Kissmetrics: this UX audit tool offers extensive customer behavior reports as well as analytics that help UX designers better understand customers and how to improve user experience.
Hotjar: this tool lets you observe users’ behavior to better understand their website activity and what information attracts them most. This tool creates interactive heat maps of where users click, move, and scroll, which gives companies a better idea of how consumers interact with their websites.
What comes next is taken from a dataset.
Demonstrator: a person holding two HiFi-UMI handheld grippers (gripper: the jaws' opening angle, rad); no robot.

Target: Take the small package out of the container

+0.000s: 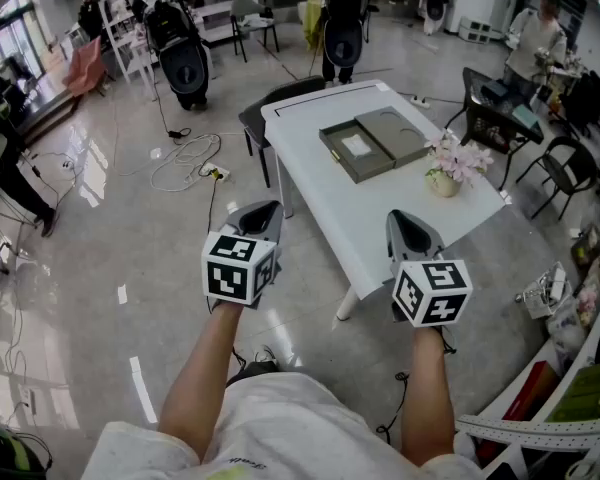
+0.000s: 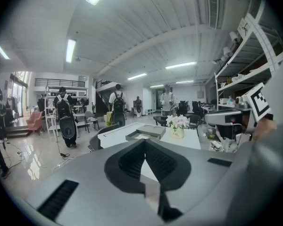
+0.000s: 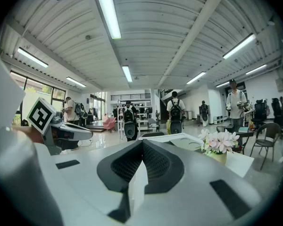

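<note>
A flat grey container point(image 1: 373, 146) lies open on the white table point(image 1: 380, 228), its lid folded out to the right. Inside its left half sits a small white package point(image 1: 356, 146). Both grippers hang over the floor, short of the table's near corner. My left gripper point(image 1: 258, 214) is shut and empty, to the left of the table. The right gripper point(image 1: 410, 224) is shut and empty at the table's front edge. The left gripper view looks past the closed jaws point(image 2: 144, 143) to the container point(image 2: 146, 133). The right gripper view shows the closed jaws point(image 3: 142, 143) and the table beyond.
A pot of pink flowers point(image 1: 446, 166) stands right of the container. A black chair point(image 1: 280, 96) is tucked in at the table's far left. Cables point(image 1: 185, 160) lie on the floor. People with backpacks point(image 1: 185, 53) stand farther off. A shelf unit point(image 1: 570, 408) runs along my right.
</note>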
CrazyEgg: CrazyEgg is a UX testing tool that offers five reports analyzing consumer behavior from different perspectives. Use this tool to obtain a comprehensive picture of users’ interactions and gain information to help enhance the customer journey.
UXCam: this tool has excellent app analytics capabilities, including session recordings, heat maps, crash logs, and integration with Firebase, a Google platform for creating mobile and web applications.
UserTesting: although UserTesting isn’t a conventional review site, the platform allows businesses to get prompt customer feedback on mobile apps, websites, and prototype user experiences. UserTesting lets you receive video and audio messages from your target audience once they test a product and accomplish their assigned tasks. It can also schedule live conversations and ask questions that can help product teams identify necessary changes.
The more audits you do, the better you will get at tailoring the content and discovering usability issues. However, if this is your first time completing a UX audit, bear the following tips in mind when getting started:
Map out the entire journey with screenshots.
Try to identify common themes and solutions that can address multiple issues simultaneously.
Try to pull out numbers for usability errors, such as total errors or heuristics violated.
Use one tool to establish a single source of truth.